Now that I know how to find and identify military dependents’ villages in Taiwan 台灣 I tend to stop off and check out any new ones I see in my travels. Last week while roaming around West Taichung 台中市西區 I made a quick visit to Shěnjì New Village 審計新村, an unusual military community not far from where I found that lilac mailbox I recently shared. Rather than the usual bungalows this village consists of almost American-style homes, most of them still in surprisingly good condition. This set of vintage windows on the upper levels caught my eye—and for this reason I’ll leave a small note here along with links to Chinese language blogs with more information here, here, and here.
The elevators leading up to the Taipei 101 observatory are the world’s fastest, propelling passengers at more than 60 km/h from the 5th to the 89th floor. The precision-engineered steel cables used to hoist those high-speed lifts are subject to incredible strain and, as a result, are regularly decommissioned. Rather than sell them for scrap, these discarded cables were given to Taiwanese artist Kāng Mùxiáng 康木祥, who began shaping them into a series of provocative and unconventional sculptures.
The first of these works of public art is Infinite Life, “a steel embryo reborn from the towering structure from which it came”, to quote the official Taipei 101 web site. The artist notes that the cables “carried 6.6 million visitors during their six years of operation, so there seemed to be millions of lives wound up in them…”
I lazily captured this in a small laneway somewhere in the bowels of Sānchóng 三重 on the first day of 2016. It isn’t entirely in focus but I like it anyway.

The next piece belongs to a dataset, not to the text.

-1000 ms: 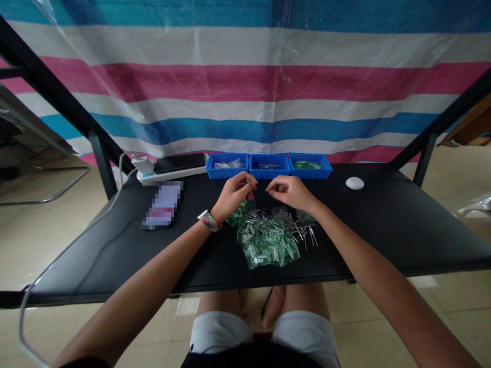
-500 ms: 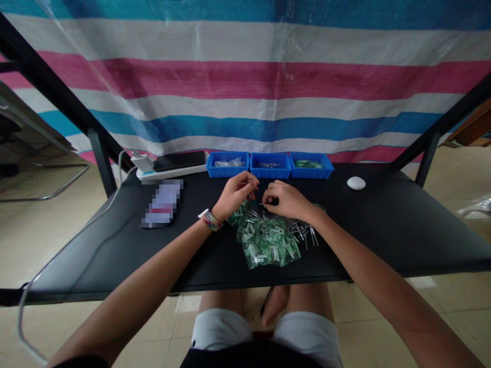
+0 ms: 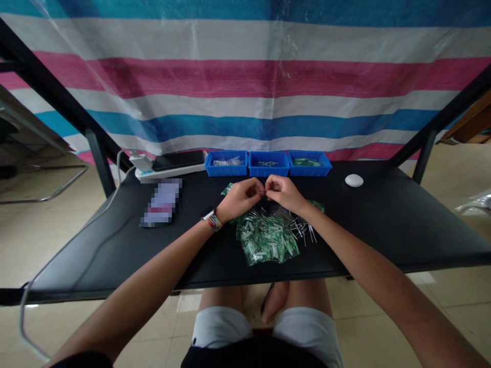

The main Chénghuáng Temple 城隍廟 (City God) in Pǔlǐ 埔里 has been undergoing a massive reconstruction project this year. The work is nearing completion and all of the gods have been gathered on the ground floor behind towering stone columns still wrapped in plastic from the factory. Immediately outside the temple stone guardian lions have been installed, their eyes blindfolded with red cloth. They will be unwrapped at during a ritual ceremony known as kāiguāng 開光, literally “open to light”, and until then are wèikāiguāng 未開光, or not open to light.
I captured this incandescent light bulb at Pica Pica Cafe 喜鵲咖啡 in Taipei 台北 the other night for no other reason than it reminded me of the album artwork for Download’s III. This is really pushing the limits of what my cruddy smartphone camera is capable of. I’d love to get better gear for casual snapshots like this but it’s out of the question at the moment. These are lean times.